In the Bay Area, marches took place in San Francisco, Oakland, San Jose, Santa Rosa, Alameda, Tri-Valley, Walnut Creek, Napa, Vallejo and Petaluma. San Francisco's Women's March turnout was "among the largest in the nation," according to local Bay Area news station KRON4. March organizers in Santa Rosa asserted independence and disaffiliation from the national Women's March in Washington, citing concerns of antisemitism at the national level. Women's March Contra Costa (Walnut Creek) also denied affiliation with the national movement. Women's March in Vallejo, California was among the first to raise concerns in July 2018, and also distanced itself.

In Southern California, marches had an aura of celebration to them as participants had claimed recent victories in the 2018 midterm election where Republican strongholds such as Orange County had turned blue and elected more women than ever before to Congress.

The Los Angeles march was organized by Women's March LA, an organization unaffiliated with the national organization Women's March, Inc.  Emiliana Guereca, cofounder of the local Los Angeles march, distanced her march from the rhetoric of Louis Farrakhan and the behavior of the organizers of the national Women's March. Guereca had personally promised Nicole Guzik, a prominent Los Angeles rabbi, that "Israel would not be attacked, labeling Israel as an apartheid state would be unwelcome on the stage and if a speaker went off script, the managers of the program would raise the music." After Rabbi Guzik had encouraged Los Angeles area Jewish women to join her on the march, Guzik reported, "In the very first hour of the Women's March L.A. program at Pershing Square, all [Guereca's] promises were broken.  ...  It's with the heaviest of hearts, that I admit I was wrong. This March was clearly not meant for me."

District of Columbia
Competing events in Washington, D.C. included the March For All Women organized by the politically conservative Independent Women's Forum, as well as the Inclusive Women 4 Equality for All Rally, which drew significantly smaller numbers.

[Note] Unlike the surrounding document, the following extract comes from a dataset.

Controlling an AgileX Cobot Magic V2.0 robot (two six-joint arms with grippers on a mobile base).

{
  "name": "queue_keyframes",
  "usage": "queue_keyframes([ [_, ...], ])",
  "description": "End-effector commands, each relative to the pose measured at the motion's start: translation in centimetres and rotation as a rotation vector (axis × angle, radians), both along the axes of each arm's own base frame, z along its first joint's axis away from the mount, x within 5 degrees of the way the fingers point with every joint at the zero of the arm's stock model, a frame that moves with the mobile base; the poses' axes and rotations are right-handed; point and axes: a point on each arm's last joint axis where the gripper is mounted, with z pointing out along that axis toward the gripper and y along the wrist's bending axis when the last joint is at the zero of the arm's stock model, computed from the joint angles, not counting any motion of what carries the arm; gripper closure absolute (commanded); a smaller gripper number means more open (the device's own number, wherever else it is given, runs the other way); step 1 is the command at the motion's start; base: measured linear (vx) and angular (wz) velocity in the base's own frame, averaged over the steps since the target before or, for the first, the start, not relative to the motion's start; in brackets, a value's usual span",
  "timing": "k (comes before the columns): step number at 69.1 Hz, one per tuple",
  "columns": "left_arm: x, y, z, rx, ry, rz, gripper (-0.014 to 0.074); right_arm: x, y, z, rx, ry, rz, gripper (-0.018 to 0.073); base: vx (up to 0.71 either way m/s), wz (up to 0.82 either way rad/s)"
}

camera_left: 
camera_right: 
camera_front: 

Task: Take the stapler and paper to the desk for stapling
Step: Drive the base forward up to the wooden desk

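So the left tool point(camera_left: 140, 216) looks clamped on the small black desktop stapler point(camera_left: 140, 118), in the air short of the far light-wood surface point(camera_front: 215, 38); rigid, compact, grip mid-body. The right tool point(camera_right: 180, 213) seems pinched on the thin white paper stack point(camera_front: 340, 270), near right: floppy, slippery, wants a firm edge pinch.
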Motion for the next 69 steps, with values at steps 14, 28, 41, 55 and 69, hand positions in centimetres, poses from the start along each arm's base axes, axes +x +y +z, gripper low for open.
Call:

A man attending the rally alleges he was sexually assaulted by a woman in an incident partially caught on camera. The woman was later charged with misdemeanor sex abuse.

Illinois
The organizers of the Women's March Chicago announced they had canceled plans for a march in January 2019, citing high costs. They denied that the decision was in response to the controversy over antisemitism in the national movement but called the opportunity to distance itself from the national leadership a "side benefit."  Instead they planned a "day of service".   A small march of "several hundred" was organized independently.

Louisiana
The New Orleans March was canceled in early January 2019 over the allegations of antisemitism against the national leadership. In a statement, the chapter said, "The controversy is dampening efforts of sister marches to fundraise, enlist involvement, find sponsors and attendee numbers have drastically declined this year. New Orleans is no exception."

Michigan
In December 2018, some leaders of the Michigan March disaffiliated themselves from the national organization and urged fellow activists to do the same. The 2019 March in Michigan was different from previous years' Marches, which had taken place at the Michigan Capitol building. The organizers chose to move the March to Detroit, hoping to make the March more accessible via metro, "especially [to] communities of color and people who may not have any means of driving to Lansing."

Nebraska
The Women's March on Lincoln 2019 was rescheduled to Sunday, January 27 in downtown Lincoln, due to weather.

New York City 
In November, organizers of the annual New York City March, the Women's March Alliance, which organized the New York Marches in 2017 and 2018, and held a permit for a January 19, 2019, march, objected to the efforts of the national group led by Sarsour, Women's March, Inc., to take control of the 2019 New York City March. March Alliance organizer Katherine Siemionko said that her group had lost "thousands" of followers on social media and donors and that well known people had turned down invitations to speak at the march. The Alliance, the sole group with a permit to march, started at 72nd Street and Central Park West and marched to 44th St.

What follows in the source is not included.